8 Aug 2024

Lutherans sing through Psalter

I would love to have attended this event. From 9 to 12 July, the Lutheran Church—Missouri Synod’s (LCMS) 2024 Institute on Liturgy, Preaching and Church Music met at St. John Lutheran Church in Seward, Nebraska. In the course of lectures, workshops, and worship services, the assembled gathering managed to sing all 150 Psalms, using the chant tones in the Concordia Psalter and other material produced by Concordia Publications in St.Louis. The story is told in this article, which makes for inspiring reading: ‘And they sang’: Worship institute covers entire psalter in four days. Here is an excerpt:

In the first part of his two-part keynote . . . Dr. Charles Brown spoke about the centrality of singing to Christian worship as it unites the faithful across time and space around shared devotion to God’s Word. Brown, who serves as professor of music and chair of the arts division at Concordia University Chicago (CUC), River Forest, Ill., highlighted multiple examples from Scripture, including Jesus and His disciples at the Last Supper, noting: “You can just see how Jesus is heading to the cross on our behalf. And they sang.”

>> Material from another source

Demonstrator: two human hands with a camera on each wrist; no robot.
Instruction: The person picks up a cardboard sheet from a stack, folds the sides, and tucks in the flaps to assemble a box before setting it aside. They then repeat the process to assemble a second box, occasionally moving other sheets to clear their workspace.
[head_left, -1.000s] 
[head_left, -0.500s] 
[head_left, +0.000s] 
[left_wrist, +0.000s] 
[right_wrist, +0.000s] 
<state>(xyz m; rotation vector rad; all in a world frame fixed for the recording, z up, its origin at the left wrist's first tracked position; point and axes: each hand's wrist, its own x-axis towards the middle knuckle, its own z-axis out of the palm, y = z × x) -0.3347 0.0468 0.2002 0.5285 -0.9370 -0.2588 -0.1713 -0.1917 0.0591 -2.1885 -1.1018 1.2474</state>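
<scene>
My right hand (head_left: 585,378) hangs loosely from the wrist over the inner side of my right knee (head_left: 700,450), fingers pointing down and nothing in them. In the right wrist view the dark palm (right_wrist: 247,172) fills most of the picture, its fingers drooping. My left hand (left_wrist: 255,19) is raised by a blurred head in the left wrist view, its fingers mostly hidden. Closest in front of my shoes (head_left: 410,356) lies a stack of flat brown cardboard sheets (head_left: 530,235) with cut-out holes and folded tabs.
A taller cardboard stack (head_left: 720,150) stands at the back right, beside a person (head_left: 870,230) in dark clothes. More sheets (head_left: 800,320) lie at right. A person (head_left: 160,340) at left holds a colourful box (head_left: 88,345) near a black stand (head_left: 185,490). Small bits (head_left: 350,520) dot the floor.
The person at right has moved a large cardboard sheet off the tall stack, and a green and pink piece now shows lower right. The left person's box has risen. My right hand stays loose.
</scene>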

Sing they did. And so did some 530 LCMS pastors, musicians and laity who attended the institute July 9–12 under the theme “Songs of Deliverance: Psalms in the Great Congregation.” Hosted at Concordia University, Nebraska (CUNE), Seward, Neb., the event was a smorgasbord of music, worship, study and fellowship centered around the Book of Psalms. In fact, over the course of four packed days, participants sang through the entire psalter, including Psalm 119 — at 176 verses, by far the longest psalm in the Bible. Gathering on July 11 in the atrium of CUNE’s new music building, the Borland Center for Music and Theatre, attendees listened to instructions from Director of LCMS Worship Rev. Sean Daenzer.

“All right, everybody, this is it. Don’t lock your knees. Lean on your friends if you need to,” Daenzer said to some laughter. For the next 37 minutes, the group took turns singing a variety of different chant tones in various combinations of soloists, women, men, children and upper/lower levels of the atrium. They were supported by piano accompaniment as they periodically returned to the refrain, “Your Word is a lamp to my feet and a light to my path” (Psalm 119:105). For Annika Johanson, who serves as organist and choir director at Redeemer Lutheran Church in Lawrence, Kan., it was the highlight of the conference. 

“Singing the whole thing all together … was so fun,” she said.

How encouraging to read of a Lutheran gathering devoting so much attention to the biblical Psalter! As I said, I wish I could have been there.